## Work item
Copy out the entire listing precisely.
Given data Block Start
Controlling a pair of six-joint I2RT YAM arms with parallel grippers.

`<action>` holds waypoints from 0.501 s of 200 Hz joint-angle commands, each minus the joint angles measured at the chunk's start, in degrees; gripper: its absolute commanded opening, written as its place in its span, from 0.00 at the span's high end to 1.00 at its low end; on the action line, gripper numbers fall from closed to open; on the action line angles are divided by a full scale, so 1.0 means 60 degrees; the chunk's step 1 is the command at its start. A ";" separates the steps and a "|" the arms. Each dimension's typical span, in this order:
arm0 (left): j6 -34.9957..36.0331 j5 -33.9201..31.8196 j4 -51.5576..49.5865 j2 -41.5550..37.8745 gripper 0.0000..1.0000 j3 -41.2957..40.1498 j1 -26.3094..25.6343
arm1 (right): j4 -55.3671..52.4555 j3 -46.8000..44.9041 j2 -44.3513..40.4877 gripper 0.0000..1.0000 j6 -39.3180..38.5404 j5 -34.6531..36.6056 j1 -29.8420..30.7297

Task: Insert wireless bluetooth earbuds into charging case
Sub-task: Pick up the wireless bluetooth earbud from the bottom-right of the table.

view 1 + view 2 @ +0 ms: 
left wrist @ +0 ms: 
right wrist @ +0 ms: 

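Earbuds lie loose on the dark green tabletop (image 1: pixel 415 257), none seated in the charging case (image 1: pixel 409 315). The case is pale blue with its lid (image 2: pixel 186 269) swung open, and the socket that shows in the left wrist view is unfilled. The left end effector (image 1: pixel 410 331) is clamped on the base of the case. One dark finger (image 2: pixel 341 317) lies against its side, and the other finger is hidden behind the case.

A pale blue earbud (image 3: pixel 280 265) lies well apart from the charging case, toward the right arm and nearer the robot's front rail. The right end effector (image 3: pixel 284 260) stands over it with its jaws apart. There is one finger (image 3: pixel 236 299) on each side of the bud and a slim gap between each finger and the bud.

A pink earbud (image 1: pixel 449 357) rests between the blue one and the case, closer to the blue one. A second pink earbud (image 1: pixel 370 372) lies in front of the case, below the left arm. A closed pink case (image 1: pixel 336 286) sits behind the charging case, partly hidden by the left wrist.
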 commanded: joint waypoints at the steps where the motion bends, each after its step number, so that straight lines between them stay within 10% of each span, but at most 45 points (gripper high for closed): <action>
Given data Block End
## Answer section
Controlling a pair of six-joint I2RT YAM arms with parallel grippers.

`<action>` holds waypoints from 0.501 s of 200 Hz joint-angle commands, each minus the joint angles measured at the chunk's start, in degrees; gripper: its absolute commanded opening, written as its place in its span, from 0.00 at the span's high end to 1.00 at its low end; on the action line, gripper numbers fall from closed to open; on the action line angles are divided by a full scale, so 1.0 means 60 degrees; the chunk's step 1 is the command at its start. A ";" separates the steps and a "|" the arms. Each dimension's typical span, in this order:
arm0 (left): j6 -34.9957..36.0331 j5 -33.9201..31.8196 j4 -51.5576..49.5865 j2 -41.5550..37.8745 gripper 0.0000..1.0000 j3 -41.2957..40.1498 j1 -26.3094..25.6343
arm1 (right): j4 -55.3671..52.4555 j3 -46.8000..44.9041 j2 -44.3513..40.4877 gripper 0.0000..1.0000 j6 -39.3180..38.5404 j5 -34.6531..36.6056 j1 -29.8420..30.7297

Task: Insert wireless bluetooth earbuds into charging case
Sub-task: Pick up the wireless bluetooth earbud from the bottom-right of the table.

view 1 + view 2 @ +0 ms: 
left wrist @ +0 ms: 
right wrist @ +0 ms: 

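Earbuds lie loose on the dark green tabletop (image 1: pixel 415 257), none seated in the charging case (image 1: pixel 409 315). The case is pale blue with its lid (image 2: pixel 186 269) swung open, and the socket that shows in the left wrist view is unfilled. The left end effector (image 1: pixel 410 331) is clamped on the base of the case. One dark finger (image 2: pixel 341 317) lies against its side, and the other finger is hidden behind the case.

A pale blue earbud (image 3: pixel 280 265) lies well apart from the charging case, toward the right arm and nearer the robot's front rail. The right end effector (image 3: pixel 284 260) stands over it with its jaws apart. There is one finger (image 3: pixel 236 299) on each side of the bud and a slim gap between each finger and the bud.

A pink earbud (image 1: pixel 449 357) rests between the blue one and the case, closer to the blue one. A second pink earbud (image 1: pixel 370 372) lies in front of the case, below the left arm. A closed pink case (image 1: pixel 336 286) sits behind the charging case, partly hidden by the left wrist.
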 commanded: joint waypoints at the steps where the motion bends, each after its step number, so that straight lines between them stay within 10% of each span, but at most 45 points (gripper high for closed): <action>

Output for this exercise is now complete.